Recorded data:
+--

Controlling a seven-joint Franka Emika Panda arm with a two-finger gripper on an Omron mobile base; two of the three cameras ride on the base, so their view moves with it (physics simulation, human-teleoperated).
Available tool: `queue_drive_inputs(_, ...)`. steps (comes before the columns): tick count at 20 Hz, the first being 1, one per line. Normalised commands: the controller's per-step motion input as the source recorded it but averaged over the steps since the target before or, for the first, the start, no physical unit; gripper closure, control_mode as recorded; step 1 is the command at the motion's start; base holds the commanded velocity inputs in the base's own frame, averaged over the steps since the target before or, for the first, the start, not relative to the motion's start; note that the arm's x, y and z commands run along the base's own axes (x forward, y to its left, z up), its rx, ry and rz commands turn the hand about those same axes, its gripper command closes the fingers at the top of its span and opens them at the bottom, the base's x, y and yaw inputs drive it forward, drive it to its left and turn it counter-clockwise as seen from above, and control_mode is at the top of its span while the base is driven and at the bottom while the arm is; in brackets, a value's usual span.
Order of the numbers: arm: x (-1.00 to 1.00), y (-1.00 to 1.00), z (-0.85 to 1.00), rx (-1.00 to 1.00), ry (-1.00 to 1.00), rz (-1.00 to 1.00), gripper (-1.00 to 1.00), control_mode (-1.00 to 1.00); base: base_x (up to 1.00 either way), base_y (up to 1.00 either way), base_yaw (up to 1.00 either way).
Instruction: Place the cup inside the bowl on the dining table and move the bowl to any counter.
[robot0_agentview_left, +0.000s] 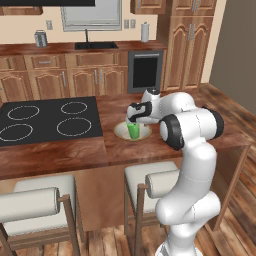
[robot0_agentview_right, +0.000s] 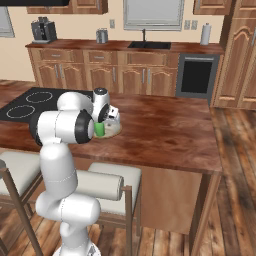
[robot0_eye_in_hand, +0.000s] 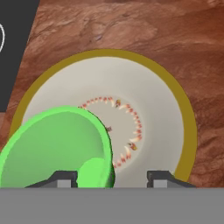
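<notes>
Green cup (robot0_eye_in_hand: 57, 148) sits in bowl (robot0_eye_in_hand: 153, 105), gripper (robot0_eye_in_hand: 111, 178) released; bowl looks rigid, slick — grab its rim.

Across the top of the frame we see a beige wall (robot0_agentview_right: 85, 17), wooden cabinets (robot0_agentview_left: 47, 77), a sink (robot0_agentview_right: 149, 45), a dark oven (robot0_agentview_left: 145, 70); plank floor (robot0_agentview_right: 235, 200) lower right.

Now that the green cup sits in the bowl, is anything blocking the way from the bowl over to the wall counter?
Nothing visible stands in the way. The bowl with the cup sits on the dining table; the tabletop beyond it is bare, then open floor before the counter. The gripper hovers directly above it.
</notes>
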Motion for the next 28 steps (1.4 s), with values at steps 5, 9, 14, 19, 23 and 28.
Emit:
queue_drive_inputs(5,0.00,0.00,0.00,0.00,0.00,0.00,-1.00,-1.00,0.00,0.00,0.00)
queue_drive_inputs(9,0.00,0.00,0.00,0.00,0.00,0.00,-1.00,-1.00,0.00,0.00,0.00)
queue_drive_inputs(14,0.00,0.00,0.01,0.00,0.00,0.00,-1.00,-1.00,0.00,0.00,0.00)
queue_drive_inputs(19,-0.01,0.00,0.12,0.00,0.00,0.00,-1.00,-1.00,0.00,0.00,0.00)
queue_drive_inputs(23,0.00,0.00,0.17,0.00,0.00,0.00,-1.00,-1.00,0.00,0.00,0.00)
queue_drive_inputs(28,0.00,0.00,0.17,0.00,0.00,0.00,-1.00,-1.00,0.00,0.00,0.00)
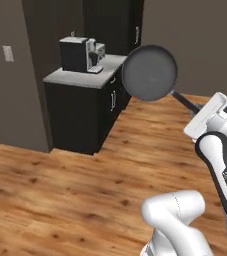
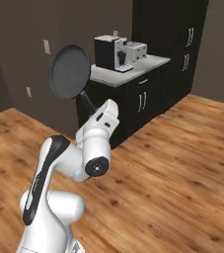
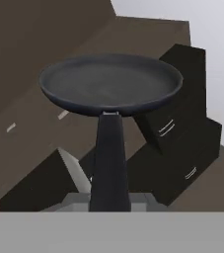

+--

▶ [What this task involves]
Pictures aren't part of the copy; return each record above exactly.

▶ [Response]
Controlling a seven-joint Franka Emika Panda arm with a two-finger gripper on an Omron mobile base; two of the three cameras ride on the base, so their view moves with it (physics simulation, human-teleoperated).
Available tool: `queue_drive_inputs(_, ...)`. steps (comes before the columns): tick count at 20 Hz, the first being 1, one per line. Normalised commands: the controller's per-step motion input as the source recorded it but averaged over the steps since the target before or, for the first, the start, no physical unit; gripper closure, control_mode as recorded; step 1 is the command at the motion's start; base holds the commanded velocity inputs in the base's own frame, averaged over the steps since the target before or, for the first, the start, not relative to the motion's start; note that the arm's x, y and z commands run along the base's own axes (x forward, y to its left, z up), its rx, ry and rz commands turn the hand about those same axes, its gripper command closes the fingers at the top of its span and opens them at the bottom, the base's x, y and yaw inputs drive it forward, drive it to its left and turn it counter-clockwise as seen from above, and control_mode is at the top of its span while the base is driven and at the bottom while the arm is; in brackets, a value's usual span.
Order of the numbers: arm: x (-1.00 to 1.00), y (-1.00 to 1.00), z (-0.85 to 1.00), rx (-1.00 to 1.00), ry (-1.00 to 1.00), rz (-1.00 to 1.00), gripper (-1.00 to 1.00), control_mode (-1.00 to 1.00); base: base_x (up to 1.00 either way), base_y (up to 1.00 either way), base_yaw (up to 1.00 either way).
Instruction: Place the cup inside the bowl on the dining table and move the bowl to any counter.
[robot0_agentview_left, +0.000s] 
[robot0_agentview_right, +0.000s] 
[robot0_eye_in_hand, +0.000s] 
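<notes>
Green cup (robot0_eye_in_hand: 57, 148) sits in bowl (robot0_eye_in_hand: 153, 105), gripper (robot0_eye_in_hand: 111, 178) released; bowl looks rigid, slick — grab its rim.

Across the top of the frame we see a beige wall (robot0_agentview_right: 85, 17), wooden cabinets (robot0_agentview_left: 47, 77), a sink (robot0_agentview_right: 149, 45), a dark oven (robot0_agentview_left: 145, 70); plank floor (robot0_agentview_right: 235, 200) lower right.

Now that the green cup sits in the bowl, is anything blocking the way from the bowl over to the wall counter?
Nothing visible stands in the way. The bowl with the cup sits on the dining table; the tabletop beyond it is bare, then open floor before the counter. The gripper hovers directly above it.
</notes>
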Motion for the next 28 steps (1.4 s), with values at steps 5, 9, 14, 19, 23 and 28.
Emit:
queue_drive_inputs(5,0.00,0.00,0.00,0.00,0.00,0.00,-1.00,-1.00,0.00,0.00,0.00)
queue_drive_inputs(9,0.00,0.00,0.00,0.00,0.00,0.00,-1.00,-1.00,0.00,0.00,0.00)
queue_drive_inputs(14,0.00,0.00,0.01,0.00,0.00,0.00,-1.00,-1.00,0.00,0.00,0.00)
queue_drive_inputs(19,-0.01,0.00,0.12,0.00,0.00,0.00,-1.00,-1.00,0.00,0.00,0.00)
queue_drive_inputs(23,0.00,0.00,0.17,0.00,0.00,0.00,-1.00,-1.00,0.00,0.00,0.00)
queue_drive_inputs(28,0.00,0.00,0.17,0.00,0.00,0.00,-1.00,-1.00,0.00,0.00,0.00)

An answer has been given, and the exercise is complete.